Stock Configuration & Condition: The grip is one-piece smooth walnut (really two panels adhered to an internal center piece). The center piece shows signs of refinish or repair and the surfaces have been refinished. The DAL cartouche has a correct year, but this pistol is just a little late for Mr. Lyle, being in the serial range for revolvers inspected by Charles C. Morrison. The grip shows little in the way of wear or damage, though the cartouches are shallow. There are no chips or cracks. Overall, the grip is in Fine-plus condition as not original to the gun.
Type of Finish: Blue & Case Color
Finish Originality: The markings are in quite good condition, however while there are some well protected areas of the frame which still show case color, some areas of the frame appear blued. We suspect that some remaining finish is Original while areas have been treated with cold blue
Bore Condition: The bore is mostly bright with sharp rifling. There is some minor erosion in the bore. In this writer’s opinion, this bore rates 8 out of 10.
Most antique firearms have bores that will show erosion. This is not only due to age but to the use of black powder. When fired, black powder reacts corrosively. NRA Antique Firearm Conditions Standards are quite lenient for bores. In some cases the NRA standards disregarded the bore’s condition for collectors firearms.
Overall Condition: This revolver retains about 15% of its metal finish. There is some finish remaining in protected areas. There is strong finish on the barrel where it is covered by the ejector housing.

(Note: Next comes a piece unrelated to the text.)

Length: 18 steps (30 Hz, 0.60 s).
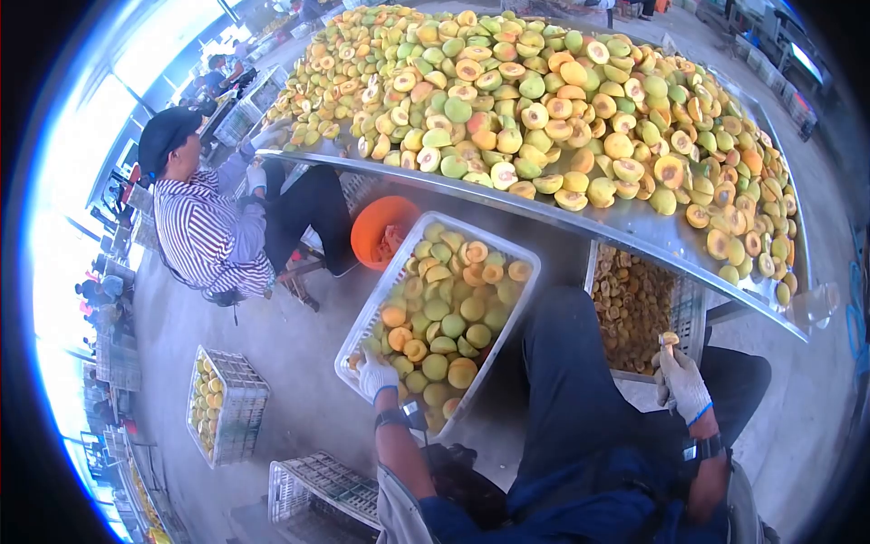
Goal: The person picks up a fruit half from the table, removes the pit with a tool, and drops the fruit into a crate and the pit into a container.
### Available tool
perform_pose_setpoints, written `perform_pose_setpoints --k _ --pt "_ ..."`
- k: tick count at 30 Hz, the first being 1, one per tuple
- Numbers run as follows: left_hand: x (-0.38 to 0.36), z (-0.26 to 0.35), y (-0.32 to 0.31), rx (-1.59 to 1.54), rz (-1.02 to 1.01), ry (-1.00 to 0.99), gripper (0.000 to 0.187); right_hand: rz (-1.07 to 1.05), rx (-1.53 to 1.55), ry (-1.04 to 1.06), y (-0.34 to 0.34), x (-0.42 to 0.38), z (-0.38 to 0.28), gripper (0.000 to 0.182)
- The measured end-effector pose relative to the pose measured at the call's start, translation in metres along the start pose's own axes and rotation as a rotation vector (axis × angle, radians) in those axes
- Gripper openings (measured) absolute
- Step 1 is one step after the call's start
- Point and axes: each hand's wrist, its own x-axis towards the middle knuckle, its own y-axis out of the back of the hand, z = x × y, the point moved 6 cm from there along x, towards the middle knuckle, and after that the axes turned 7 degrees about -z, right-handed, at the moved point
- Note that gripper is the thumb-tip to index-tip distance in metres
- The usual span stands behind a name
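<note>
My left hand, in a white knitted glove, is at the left rim of a white plastic crate filled with halved peaches. Its fingers are stretched out and apart, with nothing visible in them. My right hand, gloved the same way, is raised by my right knee. Pinched at its fingertips is a small yellowish-brown piece of peach, too small to tell whether it is flesh or a pit. Just beyond that hand, under the table edge, stands a crate of brown peach pits.
A metal table heaped with peach halves spans the front. An orange bucket stands beyond the white crate. A person in a striped top sits at left. More crates stand on the floor.
</note>
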Motion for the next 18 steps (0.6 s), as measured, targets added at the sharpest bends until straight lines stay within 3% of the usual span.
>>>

There is just a little bit of case color in well protected areas of the frame and hammer. Most surfaces are mottled with areas worn to white, going to a light patina, or having some trace blue finish. There are some scattered nicks, scuffs and scratches with more notable marks on the barrel at the front of the ejector housing. There are tool marks around most screw heads. The action shows operational wear including a turn-line on the cylinder. The screw heads range from sharp to tool marked with usable slots. The markings in the metal are clear. The markings in the wood are worn and incomplete. Overall, this revolver is in Very Good condition as Antique.

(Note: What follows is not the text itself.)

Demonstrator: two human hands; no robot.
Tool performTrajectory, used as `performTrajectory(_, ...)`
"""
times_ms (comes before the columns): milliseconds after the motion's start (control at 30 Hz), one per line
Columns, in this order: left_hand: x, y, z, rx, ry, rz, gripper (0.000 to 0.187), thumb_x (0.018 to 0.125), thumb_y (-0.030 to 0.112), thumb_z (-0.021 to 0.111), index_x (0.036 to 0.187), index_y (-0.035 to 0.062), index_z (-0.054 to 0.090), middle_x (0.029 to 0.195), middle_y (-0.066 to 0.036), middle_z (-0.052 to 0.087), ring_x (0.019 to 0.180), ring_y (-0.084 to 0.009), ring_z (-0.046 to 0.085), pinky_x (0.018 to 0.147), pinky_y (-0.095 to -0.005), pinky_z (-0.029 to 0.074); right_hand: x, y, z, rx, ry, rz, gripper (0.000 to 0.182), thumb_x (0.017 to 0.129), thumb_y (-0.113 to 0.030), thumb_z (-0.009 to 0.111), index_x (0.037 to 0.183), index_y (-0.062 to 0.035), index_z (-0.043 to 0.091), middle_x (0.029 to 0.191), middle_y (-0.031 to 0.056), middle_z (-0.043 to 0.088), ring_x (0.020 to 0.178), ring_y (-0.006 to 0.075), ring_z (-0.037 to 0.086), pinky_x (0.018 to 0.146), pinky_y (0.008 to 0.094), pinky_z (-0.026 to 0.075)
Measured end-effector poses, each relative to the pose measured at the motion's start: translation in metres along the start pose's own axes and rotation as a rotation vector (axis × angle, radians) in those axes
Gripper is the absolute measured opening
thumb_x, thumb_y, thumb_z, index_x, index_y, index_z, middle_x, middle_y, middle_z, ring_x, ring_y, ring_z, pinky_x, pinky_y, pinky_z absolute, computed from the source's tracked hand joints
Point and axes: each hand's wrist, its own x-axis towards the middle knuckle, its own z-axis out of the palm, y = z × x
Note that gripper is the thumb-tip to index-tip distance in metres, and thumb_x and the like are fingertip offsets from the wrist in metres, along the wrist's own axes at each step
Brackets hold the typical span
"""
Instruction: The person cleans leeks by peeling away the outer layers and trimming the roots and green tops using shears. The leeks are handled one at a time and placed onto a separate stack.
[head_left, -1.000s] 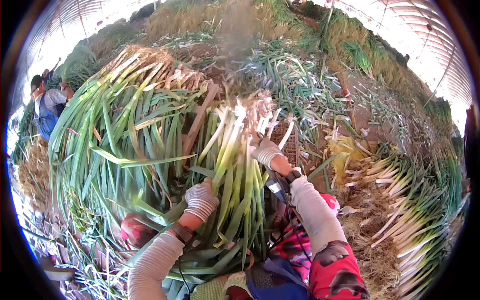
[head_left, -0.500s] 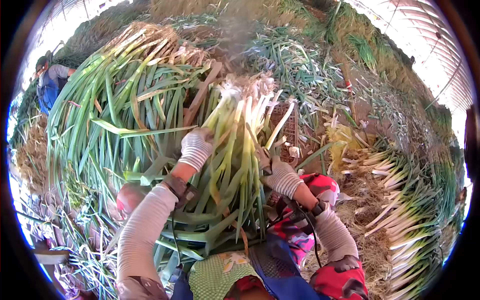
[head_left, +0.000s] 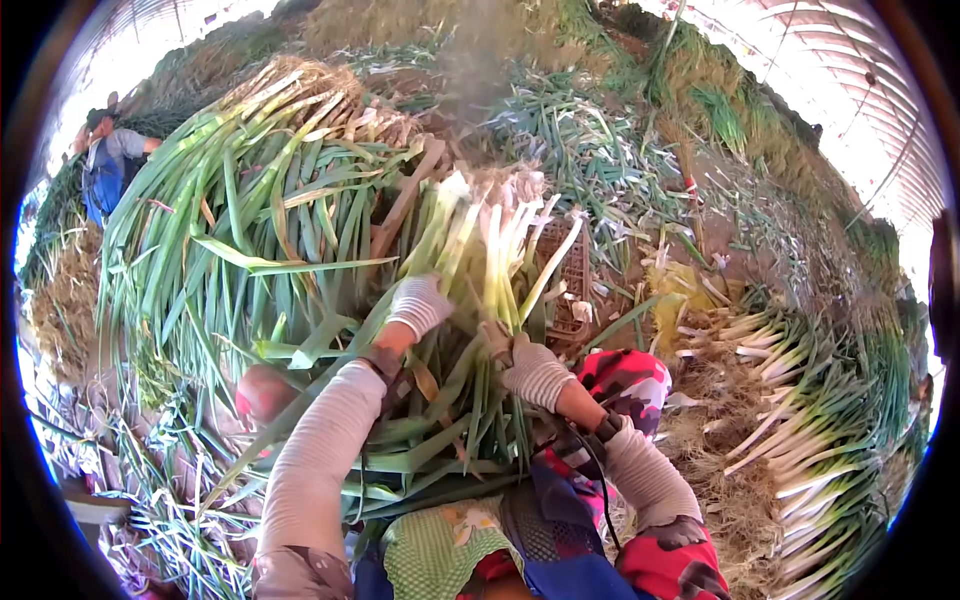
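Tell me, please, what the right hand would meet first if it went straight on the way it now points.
Most likely the leeks just ahead of the right hand; depth is unclear, so it may be touching them already.

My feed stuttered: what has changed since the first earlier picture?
The left hand has moved forward along the stalks, toward their roots; the right hand has drawn back from their pale ends toward the leaves. Grips are unclear. The large heap and brown crate stayed put.

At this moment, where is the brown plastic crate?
In the head view, the brown plastic crate sits right of centre, beyond the right hand, partly covered by leeks, left of the yellow material.
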Motion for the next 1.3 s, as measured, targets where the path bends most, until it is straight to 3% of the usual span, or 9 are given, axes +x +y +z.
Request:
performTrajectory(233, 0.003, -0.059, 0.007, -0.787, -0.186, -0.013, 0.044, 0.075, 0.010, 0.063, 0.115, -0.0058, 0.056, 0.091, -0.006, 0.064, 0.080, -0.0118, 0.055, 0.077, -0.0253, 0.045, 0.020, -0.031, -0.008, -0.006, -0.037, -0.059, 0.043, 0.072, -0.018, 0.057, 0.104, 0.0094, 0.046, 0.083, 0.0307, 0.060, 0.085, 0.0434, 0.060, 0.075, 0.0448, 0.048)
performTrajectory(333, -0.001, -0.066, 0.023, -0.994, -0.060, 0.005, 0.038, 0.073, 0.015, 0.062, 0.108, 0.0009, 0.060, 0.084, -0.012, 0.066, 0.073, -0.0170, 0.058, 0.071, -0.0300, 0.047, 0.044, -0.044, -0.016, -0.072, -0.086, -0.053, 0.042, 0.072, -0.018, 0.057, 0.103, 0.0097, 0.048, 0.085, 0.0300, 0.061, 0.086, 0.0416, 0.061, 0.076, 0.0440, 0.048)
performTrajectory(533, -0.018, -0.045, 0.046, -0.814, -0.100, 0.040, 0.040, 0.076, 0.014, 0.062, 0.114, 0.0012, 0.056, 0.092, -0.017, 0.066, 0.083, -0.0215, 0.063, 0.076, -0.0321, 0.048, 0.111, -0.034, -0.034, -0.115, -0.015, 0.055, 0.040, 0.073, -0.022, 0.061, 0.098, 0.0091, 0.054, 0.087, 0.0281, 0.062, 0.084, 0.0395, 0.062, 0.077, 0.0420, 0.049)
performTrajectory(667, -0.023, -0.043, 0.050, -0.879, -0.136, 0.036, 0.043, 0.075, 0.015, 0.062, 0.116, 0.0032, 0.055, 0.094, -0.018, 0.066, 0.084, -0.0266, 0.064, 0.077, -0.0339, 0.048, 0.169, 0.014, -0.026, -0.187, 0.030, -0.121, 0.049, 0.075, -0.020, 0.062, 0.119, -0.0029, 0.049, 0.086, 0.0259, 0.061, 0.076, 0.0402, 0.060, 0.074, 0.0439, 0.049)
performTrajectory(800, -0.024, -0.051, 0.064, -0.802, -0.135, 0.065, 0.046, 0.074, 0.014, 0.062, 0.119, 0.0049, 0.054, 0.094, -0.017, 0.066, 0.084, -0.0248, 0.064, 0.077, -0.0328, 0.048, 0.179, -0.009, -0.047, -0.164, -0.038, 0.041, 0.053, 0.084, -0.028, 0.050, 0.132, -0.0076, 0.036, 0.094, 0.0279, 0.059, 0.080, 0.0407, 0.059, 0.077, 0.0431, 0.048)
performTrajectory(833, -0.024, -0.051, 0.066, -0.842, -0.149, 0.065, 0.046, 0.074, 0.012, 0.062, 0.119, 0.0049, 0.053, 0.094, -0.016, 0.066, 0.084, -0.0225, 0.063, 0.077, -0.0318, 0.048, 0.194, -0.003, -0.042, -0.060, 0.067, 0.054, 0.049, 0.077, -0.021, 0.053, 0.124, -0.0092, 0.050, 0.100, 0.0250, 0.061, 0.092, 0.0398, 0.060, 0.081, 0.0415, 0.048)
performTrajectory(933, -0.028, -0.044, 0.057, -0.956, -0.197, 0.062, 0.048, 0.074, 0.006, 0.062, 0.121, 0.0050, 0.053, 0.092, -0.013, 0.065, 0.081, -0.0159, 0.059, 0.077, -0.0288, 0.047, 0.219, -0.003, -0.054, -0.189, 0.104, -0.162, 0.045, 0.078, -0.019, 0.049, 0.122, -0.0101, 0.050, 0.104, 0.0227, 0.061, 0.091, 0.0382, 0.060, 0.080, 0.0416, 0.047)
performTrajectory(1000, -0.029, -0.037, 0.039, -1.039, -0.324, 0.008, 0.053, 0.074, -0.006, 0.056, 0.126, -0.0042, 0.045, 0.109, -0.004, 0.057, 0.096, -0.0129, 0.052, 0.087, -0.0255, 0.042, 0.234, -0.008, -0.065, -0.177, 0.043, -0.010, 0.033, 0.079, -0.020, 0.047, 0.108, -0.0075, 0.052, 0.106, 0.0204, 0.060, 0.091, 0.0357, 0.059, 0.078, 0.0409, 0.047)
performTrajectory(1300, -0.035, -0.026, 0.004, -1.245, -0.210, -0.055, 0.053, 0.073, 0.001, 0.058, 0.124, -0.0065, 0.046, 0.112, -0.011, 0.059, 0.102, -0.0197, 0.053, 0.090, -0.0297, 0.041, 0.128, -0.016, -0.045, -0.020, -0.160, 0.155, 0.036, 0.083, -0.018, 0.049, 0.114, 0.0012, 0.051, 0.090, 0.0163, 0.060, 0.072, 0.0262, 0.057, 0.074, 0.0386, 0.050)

Mechanics: The hammer can be dropped from the safety notch by depressing the trigger. Otherwise, the action functions correctly. The trigger is crisp. The cylinder locks with minor play on each chamber. The cylinder bushing is a separate part, but it is seized in the cylinder. We were not able to remove the bushing. We have not fired this handgun. As with all used firearms, a thorough cleaning may be necessary to meet your maintenance standards.

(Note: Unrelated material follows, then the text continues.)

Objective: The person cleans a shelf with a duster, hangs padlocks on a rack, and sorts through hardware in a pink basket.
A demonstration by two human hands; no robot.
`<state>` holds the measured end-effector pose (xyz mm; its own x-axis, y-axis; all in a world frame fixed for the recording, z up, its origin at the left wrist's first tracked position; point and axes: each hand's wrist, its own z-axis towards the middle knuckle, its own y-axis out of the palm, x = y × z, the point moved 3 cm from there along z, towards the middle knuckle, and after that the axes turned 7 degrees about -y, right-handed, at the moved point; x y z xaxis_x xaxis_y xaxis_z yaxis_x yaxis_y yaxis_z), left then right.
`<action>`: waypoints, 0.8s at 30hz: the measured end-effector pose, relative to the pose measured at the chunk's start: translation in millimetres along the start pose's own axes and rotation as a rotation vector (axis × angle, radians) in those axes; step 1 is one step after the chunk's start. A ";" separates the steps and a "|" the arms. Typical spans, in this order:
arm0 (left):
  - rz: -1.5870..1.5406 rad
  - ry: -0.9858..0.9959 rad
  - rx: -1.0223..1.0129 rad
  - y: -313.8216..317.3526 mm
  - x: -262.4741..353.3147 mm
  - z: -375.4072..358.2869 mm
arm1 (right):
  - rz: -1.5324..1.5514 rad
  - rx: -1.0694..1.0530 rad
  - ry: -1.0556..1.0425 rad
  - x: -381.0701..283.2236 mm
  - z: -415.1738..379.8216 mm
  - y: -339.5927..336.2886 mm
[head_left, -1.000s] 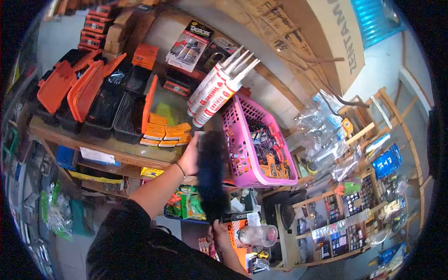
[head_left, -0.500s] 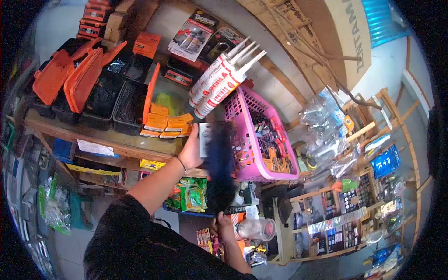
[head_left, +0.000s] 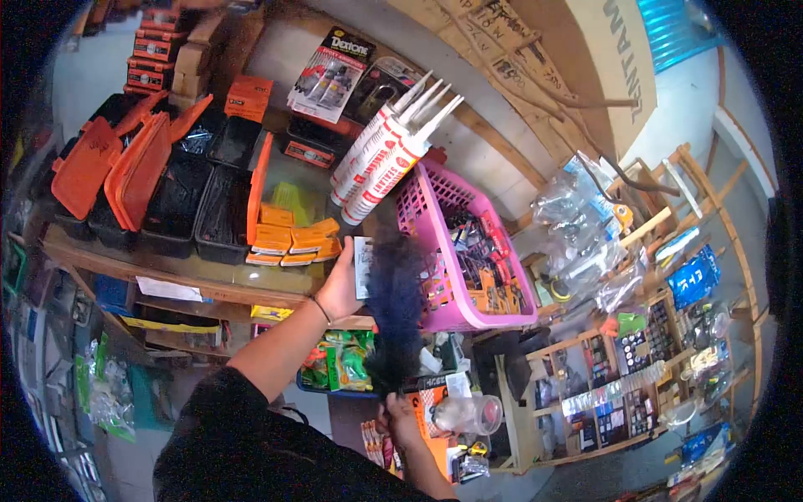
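At the shelf edge, my left hand grips a flat item with a white printed face, thumb upward along its side. Right beside that item stands a long, dark, blurred object, upright and fuzzy at its edges; its exact kind is unclear. My right hand is closed at the lower end of this dark object. Small orange boxes lie just left of my left hand. White sealant tubes stand behind, and a pink basket of packaged goods is to the right.
Black bins with orange lids line the wooden shelf at left. Below are green packets and a clear plastic jar. Wooden racks with small goods fill the right, near hanging plastic bags.
The view has shifted slightly, so the shelf goods appear a little lower and further left. Both hands keep nearly the same grip, and the dark object stays blurred between them.
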<state>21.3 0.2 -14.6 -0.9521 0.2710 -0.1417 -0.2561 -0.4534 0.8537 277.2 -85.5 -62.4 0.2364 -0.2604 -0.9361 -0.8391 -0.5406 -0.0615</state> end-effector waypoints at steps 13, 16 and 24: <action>0.479 0.073 0.128 7.0 1.5 10.2 | -0.020 -0.028 -0.014 13.8 5.1 7.6; 0.480 0.196 0.477 19.0 -4.3 0.4 | -0.039 -0.258 0.050 25.7 -8.3 33.5; 0.275 -0.177 0.102 10.1 -2.4 -5.6 | -0.065 -0.333 0.118 12.0 -0.9 34.2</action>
<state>20.0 -9.7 -8.4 -0.9370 0.2978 0.1824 0.0327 -0.4452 0.8948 251.8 -107.9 -75.4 0.3553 -0.2971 -0.8863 -0.6195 -0.7849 0.0147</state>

Box, Paperwork & Accessories: None.
Our Assessment: Colt’s Single Action Army is, perhaps more than any other, an iconic American pistol. It was the U.S. issue sidearm for the last two decades of the 19th century, used by pioneers, outlaws and lawmen across the expanding nation, and captivated audiences on the silver screen and television (and still does, today). This U.S. Cavalry model is from 1880, during a period when the revolvers were inspected by David F. Clark.
This example was made in 1880 during the period when these revolvers were inspected under the supervision of David F. Clark. The gun shows honest wear consistent with its age and service, appearing to have seen some cleaning and likely treatment with cold blue. It does retain a more than decent bore given its age, as well as strong mechanics. This Clark inspected Cavalry model will be a great addition to any collection. Please see our photos and good luck!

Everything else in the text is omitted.